**YOUR OBJECTIVE**
Lines from the material below that hold the string "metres" are what is needed; copy each of them.

INFORMATION SUPPLIED: Begin

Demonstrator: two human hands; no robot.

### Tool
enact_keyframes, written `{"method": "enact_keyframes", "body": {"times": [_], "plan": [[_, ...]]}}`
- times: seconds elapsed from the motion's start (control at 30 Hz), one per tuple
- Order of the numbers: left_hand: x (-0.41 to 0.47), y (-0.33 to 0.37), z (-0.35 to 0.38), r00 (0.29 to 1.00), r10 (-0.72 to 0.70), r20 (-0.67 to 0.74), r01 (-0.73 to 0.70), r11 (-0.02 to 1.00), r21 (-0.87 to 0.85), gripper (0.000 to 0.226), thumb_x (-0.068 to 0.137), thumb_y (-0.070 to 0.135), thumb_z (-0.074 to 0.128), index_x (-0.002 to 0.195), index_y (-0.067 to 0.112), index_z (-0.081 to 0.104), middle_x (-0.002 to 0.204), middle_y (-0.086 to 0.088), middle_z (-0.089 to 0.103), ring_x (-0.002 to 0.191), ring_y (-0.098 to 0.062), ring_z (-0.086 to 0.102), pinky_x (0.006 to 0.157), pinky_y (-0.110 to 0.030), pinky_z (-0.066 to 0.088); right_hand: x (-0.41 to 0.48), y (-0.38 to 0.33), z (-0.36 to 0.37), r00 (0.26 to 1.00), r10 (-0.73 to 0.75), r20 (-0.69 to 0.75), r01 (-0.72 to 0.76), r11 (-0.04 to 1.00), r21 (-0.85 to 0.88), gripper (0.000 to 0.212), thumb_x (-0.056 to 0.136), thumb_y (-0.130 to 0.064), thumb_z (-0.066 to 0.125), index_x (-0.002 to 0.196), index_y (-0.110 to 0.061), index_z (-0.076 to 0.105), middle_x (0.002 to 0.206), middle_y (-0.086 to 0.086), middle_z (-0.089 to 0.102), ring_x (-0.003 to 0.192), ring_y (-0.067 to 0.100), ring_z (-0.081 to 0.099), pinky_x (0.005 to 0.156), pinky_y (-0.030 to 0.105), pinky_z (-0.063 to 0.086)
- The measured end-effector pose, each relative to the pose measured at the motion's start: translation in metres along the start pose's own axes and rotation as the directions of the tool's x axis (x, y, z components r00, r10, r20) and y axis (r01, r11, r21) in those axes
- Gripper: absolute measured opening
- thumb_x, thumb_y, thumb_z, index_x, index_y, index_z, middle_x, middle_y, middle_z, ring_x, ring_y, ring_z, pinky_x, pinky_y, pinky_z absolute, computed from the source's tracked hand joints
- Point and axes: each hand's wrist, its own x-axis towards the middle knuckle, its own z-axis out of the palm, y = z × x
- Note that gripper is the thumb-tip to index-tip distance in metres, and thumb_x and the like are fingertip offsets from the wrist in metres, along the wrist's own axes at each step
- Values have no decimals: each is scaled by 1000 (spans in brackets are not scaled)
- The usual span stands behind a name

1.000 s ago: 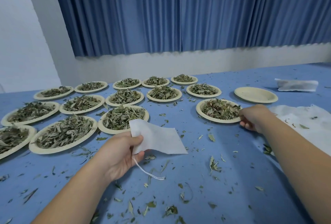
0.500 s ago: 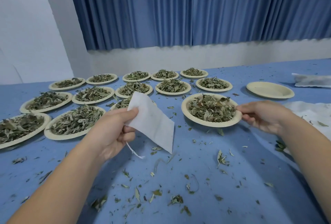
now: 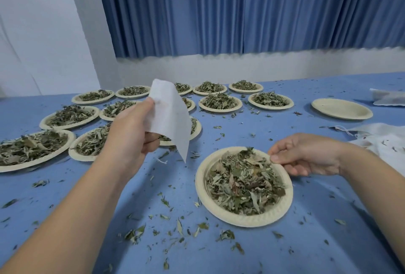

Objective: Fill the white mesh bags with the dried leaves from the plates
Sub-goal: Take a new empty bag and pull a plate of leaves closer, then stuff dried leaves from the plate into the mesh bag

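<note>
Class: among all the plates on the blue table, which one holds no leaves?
The empty plate at the far right, beyond the right hand. Every other plate carries a heap of dried leaves; this one is bare.

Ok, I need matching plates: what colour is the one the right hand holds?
The plate is pale cream, unpatterned; the head view shows it.

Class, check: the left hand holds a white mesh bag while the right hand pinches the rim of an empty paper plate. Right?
No. In the head view, the round beige paper plate in the grip of the right hand is heaped with dried green leaves, not empty. The rest stands.
</note>
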Motion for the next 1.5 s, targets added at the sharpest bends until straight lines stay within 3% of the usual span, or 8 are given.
{"method": "enact_keyframes", "body": {"times": [0.17, 0.3, 0.4, 0.5, 0.7, 1.07, 1.4, 1.5], "plan": [[-8, 5, 12, 992, 128, 13, -127, 961, 244, 37, 95, 30, 54, 62, 24, 69, 50, 9, 47, 40, -8, 38, 40, -17, 30, -10, -7, -3, 999, 13, -31, -18, 989, -149, 28, 72, -21, 72, 86, 3, 67, 66, 12, 65, 40, 10, 52, 34, 16, 39], [-10, 11, 28, 948, 302, 102, -316, 853, 414, 32, 96, 32, 55, 75, 8, 64, 60, 0, 52, 51, -10, 43, 53, -27, 34, -13, -21, 7, 958, -176, -228, 120, 964, -238, 44, 68, -33, 72, 85, 6, 61, 62, 15, 56, 44, 18, 40, 34, 20, 32], [-7, 13, 49, 877, 428, 219, -472, 684, 556, 36, 97, 30, 54, 80, 0, 64, 72, -17, 56, 61, -11, 46, 58, -27, 34, -14, -46, 30, 874, -430, -225, 418, 903, -102, 35, 74, -31, 69, 87, 1, 61, 62, 8, 57, 43, 15, 44, 35, 19, 33], [-1, 15, 71, 765, 541, 350, -621, 473, 625, 30, 97, 23, 54, 82, 1, 68, 78, -8, 60, 74, -13, 51, 67, -26, 35, -14, -70, 55, 751, -601, -273, 624, 781, -2, 25, 88, -27, 65, 87, -2, 61, 67, 6, 61, 50, 17, 54, 39, 21, 39], [10, -12, 89, 614, 545, 571, -762, 220, 610, 22, 90, 20, 57, 78, 9, 72, 78, -3, 62, 75, -22, 58, 68, -39, 46, 10, -62, 81, 697, -536, -477, 644, 760, 87, 19, 94, -21, 58, 82, -7, 61, 71, 5, 66, 61, 22, 63, 47, 25, 49], [13, -51, 87, 814, 368, 449, -580, 526, 622, 12, 83, 21, 73, 73, 16, 75, 70, 9, 59, 71, -7, 54, 66, -28, 41, 24, -35, 75, 791, -351, -502, 456, 884, 101, 14, 90, -9, 61, 82, 2, 65, 67, 5, 69, 60, 16, 67, 52, 24, 54], [15, -46, 90, 959, -93, 267, -12, 930, 366, 16, 83, 18, 73, 69, 15, 65, 53, 10, 54, 34, 1, 40, 36, -11, 30, 24, -33, 71, 711, -403, -576, 276, 914, -298, 5, 75, -14, 61, 71, -14, 58, 61, 9, 67, 51, 19, 60, 57, 45, 56], [18, -47, 89, 962, 118, 246, -238, 805, 543, 11, 84, 17, 68, 74, 20, 65, 67, 11, 58, 47, 3, 47, 47, -10, 34, 23, -33, 72, 732, -422, -535, 231, 892, -388, 10, 72, -16, 63, 66, -19, 56, 57, -3, 58, 52, 15, 53, 55, 39, 51]]}}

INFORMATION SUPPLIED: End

**EXERCISE SOLUTION**
- The measured end-effector pose, each relative to the pose measured at the motion's start: translation in metres along the start pose's own axes and rotation as the directions of the tool's x axis (x, y, z components r00, r10, r20) and y axis (r01, r11, r21) in those axes
- Note that gripper is the thumb-tip to index-tip distance in metres, and thumb_x and the like are fingertip offsets from the wrist in metres, along the wrist's own axes at each step

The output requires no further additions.